Suaramuslim.net – Ketika banyak harta hanya dimonopoli oleh segelintir orang atau kelompok tertentu dalam sebuah masyarakat maka akan lahir ketimpangan ekonomi yang berimbas pada masyarakat tersebut. Di sisi lain yang kaya bisa berbuat apa saja dengan hartanya, di sisi lain banyak anggota masyarakat yang tidak memiliki harta karena tidak ada pekerjaan yang mereka dapatkan. Oleh karenanya, salah satu untuk mengatasi kesenjangan ekonomi adalah dengan zakat.
Sejarah telah merekam bagaimana zakat mampu meningkatkan ekonomi dan mensejahterakan umat sebagaimana yang dicontohkan oleh Rasulullah saw. dan para penerus-penerusnya di zaman keemasan Islam. Bahkan sampai pada masa pemerintahan Khalifah Umar bin Abdul Aziz, saking jayanya masa pemerintahannya, ia pernah memerintahkan seseorang untuk menyeru tiap harinya. “Dimana orang-orang miskin? Dimana orang-orang terlilit hutang? Dan dimana orang yang ingin nikah?” Agar mereka mendapatkan hak zakat (Yusuf Qardhawi, Daur al-Zakah fi ‘Ilaj al-Musykilat al-Iqtishadiyah. Beirut: Dar al-Shuruq. 27).

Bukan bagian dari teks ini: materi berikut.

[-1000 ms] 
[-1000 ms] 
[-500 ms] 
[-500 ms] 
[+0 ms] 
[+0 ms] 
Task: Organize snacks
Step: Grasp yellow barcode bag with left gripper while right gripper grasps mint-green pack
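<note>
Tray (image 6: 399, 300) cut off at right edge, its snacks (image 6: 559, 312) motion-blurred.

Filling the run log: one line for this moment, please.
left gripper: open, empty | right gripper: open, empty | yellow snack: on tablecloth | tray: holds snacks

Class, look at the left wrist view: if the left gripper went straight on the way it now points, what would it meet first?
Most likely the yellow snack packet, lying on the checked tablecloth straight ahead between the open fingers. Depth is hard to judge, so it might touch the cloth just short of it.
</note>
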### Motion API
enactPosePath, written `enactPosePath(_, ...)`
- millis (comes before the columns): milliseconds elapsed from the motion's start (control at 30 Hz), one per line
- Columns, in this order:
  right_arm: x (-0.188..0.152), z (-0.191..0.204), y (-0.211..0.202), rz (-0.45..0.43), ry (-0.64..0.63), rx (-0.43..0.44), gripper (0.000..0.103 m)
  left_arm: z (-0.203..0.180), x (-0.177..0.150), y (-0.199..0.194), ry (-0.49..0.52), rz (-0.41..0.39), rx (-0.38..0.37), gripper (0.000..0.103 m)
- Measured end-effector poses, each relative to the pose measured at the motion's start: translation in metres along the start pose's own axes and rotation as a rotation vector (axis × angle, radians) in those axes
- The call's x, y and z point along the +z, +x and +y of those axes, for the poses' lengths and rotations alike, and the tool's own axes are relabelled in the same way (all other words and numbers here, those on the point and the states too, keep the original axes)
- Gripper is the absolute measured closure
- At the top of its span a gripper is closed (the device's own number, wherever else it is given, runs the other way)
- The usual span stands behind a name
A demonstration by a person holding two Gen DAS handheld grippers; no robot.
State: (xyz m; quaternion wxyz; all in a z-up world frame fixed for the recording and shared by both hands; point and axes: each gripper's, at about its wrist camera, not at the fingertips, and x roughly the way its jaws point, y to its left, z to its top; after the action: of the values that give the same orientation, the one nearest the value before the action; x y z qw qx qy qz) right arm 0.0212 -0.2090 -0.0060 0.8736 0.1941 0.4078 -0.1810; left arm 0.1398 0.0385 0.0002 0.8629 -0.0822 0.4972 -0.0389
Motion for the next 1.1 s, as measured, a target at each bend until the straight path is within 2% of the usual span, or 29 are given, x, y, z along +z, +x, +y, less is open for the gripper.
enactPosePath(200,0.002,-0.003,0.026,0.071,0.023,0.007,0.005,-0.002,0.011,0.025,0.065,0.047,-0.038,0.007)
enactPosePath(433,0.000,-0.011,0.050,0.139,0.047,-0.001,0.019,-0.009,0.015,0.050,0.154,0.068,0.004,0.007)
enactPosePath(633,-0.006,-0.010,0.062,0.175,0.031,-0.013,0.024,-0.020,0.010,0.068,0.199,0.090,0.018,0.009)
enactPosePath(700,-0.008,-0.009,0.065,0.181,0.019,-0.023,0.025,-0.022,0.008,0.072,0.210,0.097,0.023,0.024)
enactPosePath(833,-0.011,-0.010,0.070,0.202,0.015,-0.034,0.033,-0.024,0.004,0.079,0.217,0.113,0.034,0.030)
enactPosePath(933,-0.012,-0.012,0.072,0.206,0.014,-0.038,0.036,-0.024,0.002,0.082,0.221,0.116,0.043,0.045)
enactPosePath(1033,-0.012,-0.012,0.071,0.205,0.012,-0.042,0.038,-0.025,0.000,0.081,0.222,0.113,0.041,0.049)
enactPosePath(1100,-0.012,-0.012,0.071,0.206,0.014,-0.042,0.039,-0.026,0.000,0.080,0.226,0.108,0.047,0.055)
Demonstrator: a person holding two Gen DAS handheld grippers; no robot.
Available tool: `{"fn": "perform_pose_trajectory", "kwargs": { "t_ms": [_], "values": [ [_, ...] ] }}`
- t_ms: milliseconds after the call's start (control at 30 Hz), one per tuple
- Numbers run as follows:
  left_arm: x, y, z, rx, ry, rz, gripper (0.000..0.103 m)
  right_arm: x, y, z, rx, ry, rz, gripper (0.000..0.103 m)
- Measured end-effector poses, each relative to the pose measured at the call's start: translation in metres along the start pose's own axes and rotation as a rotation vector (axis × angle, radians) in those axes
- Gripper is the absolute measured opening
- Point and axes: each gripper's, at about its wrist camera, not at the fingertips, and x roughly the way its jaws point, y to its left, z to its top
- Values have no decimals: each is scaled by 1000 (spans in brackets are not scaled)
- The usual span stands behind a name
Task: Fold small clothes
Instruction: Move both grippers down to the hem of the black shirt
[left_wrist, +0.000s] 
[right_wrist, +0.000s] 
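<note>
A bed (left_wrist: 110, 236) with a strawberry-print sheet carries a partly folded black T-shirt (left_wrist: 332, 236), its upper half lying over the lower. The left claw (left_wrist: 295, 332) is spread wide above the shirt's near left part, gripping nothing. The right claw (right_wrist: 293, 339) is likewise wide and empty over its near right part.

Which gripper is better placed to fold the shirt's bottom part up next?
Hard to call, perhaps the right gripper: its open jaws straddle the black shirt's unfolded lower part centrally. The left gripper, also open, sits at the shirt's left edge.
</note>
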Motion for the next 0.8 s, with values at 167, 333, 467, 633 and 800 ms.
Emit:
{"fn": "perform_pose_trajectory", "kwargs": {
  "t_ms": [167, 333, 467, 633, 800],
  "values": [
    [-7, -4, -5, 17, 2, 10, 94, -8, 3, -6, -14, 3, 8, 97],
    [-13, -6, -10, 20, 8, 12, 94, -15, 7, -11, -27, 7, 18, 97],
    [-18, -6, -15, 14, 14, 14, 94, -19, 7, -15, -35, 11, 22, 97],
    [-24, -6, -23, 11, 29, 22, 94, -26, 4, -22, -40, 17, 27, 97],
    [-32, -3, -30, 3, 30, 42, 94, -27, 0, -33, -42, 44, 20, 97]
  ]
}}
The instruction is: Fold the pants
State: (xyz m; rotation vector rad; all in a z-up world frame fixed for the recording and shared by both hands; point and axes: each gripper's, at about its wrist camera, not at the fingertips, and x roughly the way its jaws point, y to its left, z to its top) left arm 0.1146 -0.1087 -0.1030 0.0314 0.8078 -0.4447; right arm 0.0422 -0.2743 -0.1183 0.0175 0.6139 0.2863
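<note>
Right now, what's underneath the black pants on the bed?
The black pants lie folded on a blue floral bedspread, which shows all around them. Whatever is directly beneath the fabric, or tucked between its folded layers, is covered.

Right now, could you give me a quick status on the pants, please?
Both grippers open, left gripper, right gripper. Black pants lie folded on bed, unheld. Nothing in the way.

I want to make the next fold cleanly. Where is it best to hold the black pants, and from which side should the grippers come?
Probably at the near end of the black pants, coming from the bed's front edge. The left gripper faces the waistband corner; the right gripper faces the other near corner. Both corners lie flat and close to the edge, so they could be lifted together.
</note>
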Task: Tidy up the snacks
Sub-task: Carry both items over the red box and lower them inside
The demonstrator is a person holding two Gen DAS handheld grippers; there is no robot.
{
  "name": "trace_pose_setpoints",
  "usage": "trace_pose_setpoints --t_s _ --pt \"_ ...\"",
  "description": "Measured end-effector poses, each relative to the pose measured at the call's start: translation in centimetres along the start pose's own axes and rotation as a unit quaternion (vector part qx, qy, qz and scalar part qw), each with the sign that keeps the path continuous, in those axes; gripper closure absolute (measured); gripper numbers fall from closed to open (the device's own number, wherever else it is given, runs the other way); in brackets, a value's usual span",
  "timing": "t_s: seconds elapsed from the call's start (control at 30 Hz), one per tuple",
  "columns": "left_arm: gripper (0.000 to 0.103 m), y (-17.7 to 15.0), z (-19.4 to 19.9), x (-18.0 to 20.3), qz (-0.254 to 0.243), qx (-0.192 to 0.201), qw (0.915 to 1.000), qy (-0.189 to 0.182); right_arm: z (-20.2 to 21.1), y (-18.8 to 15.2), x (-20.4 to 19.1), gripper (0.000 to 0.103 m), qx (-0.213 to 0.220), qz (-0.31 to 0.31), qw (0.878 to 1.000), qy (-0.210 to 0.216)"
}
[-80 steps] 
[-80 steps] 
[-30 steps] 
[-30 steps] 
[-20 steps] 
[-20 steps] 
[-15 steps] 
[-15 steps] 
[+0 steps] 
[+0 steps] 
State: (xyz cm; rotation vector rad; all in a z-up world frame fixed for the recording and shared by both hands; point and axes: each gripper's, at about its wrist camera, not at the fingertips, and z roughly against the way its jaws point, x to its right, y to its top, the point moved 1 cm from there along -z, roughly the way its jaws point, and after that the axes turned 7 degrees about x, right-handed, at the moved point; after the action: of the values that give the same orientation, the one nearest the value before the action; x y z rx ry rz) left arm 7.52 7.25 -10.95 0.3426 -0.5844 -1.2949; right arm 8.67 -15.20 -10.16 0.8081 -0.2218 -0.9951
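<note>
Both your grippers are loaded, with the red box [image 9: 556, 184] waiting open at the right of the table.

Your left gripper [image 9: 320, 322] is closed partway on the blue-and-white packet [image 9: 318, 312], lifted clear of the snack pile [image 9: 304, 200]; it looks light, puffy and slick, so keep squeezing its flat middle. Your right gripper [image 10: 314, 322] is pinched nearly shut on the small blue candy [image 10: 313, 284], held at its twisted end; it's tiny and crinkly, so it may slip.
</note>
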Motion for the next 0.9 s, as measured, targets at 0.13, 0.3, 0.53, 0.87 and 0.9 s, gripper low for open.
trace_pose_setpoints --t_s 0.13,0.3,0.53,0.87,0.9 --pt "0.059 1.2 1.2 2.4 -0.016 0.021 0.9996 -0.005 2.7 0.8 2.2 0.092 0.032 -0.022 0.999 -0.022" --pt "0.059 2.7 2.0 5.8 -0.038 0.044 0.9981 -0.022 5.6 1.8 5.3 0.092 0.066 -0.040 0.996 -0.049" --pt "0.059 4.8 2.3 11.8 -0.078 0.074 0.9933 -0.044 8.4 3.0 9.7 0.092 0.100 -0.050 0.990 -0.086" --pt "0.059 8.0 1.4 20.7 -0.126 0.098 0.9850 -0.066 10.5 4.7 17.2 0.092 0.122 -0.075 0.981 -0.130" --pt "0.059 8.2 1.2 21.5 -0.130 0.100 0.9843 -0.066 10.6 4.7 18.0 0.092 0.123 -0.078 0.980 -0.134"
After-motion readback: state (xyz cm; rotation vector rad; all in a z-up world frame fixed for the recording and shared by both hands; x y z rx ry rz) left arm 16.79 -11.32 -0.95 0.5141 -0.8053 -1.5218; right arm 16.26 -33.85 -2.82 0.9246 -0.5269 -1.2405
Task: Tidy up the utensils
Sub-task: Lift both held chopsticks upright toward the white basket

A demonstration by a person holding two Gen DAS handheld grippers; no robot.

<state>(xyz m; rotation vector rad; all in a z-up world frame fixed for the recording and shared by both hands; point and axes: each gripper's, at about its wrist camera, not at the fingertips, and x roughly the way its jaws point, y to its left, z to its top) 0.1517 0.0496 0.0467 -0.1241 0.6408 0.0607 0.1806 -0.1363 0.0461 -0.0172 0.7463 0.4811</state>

Dalam studi Firdaus, Beik, Irawan dan Juanda (2012) dinyatakan bahwa rata-rata besaran potensi zakat yang dikeluarkan setiap rumah tangga, bervariasi di setiap provinsi mulai dari angka Rp 1,4 juta per rumah tangga per tahun hingga Rp 2 juta per rumah tangga per tahun. Jika misalkan rata-rata zakatnya mencapai angka Rp 1,5 juta per rumah tangga per tahun, atau sekitar Rp 125 ribu per rumah tangga per bulan, maka jika 20 persen saja rumah tangga muslim berzakat dengan angka tersebut, akan didapat zakat sebesar Rp 20,1 triliun per tahun. Jika angka Rp 125 ribu per bulan ini dinaikkan saja dua kali lipat menjadi Rp 250 ribu per bulan, maka zakat yang dihimpun dapat mencapai angka Rp 40,2 triliun per tahun. Ini baru 20 persen rumah tangga, bagaimana jika 50 persen? Tentu nilai yang dihasilkan akan lebih besar lagi.
Demikian pula dengan potensi wakaf, baik wakaf asset maupun wakaf uang. Jika 20 persen rumah tangga muslim mau berwakaf uang sebesar Rp 100 ribu per bulan, maka nilai wakaf uang yang terhimpun bisa mencapai angka Rp 16,08 triliun per tahun. Bagaimana jika 50 persen atau bahkan dua per tiga rumah tangga muslim mau berwakaf uang? Tentu angka yang dihasilkan akan lebih fantastis lagi. Dengan kata lain, sesungguhnya umat ini memiliki potensi yang sangat besar untuk membangkitkan kekuatan perekonomian bangsa.
Jika ditambah dengan zakat perniagaan, pertanian, peternakan serta zakat emas dan perak, juga infak, sedekah, kafarat, fidyah, wakaf dan lain-lainnya, maka umat Islam memiliki potensi dana yang sangat besar, dan dapat digunakan untuk membantu umat Islam yang kurang mampu secara optimal. Sehingga kebutuhan dasar umat Islam dapat terpenuhi secara layak dan baik. (sumber: Fiqh Zakat Keuangan Kontemporer, Divisi Publikasi dan Jaringan PUSKAS Baznas, 2017, hlm. 56-58).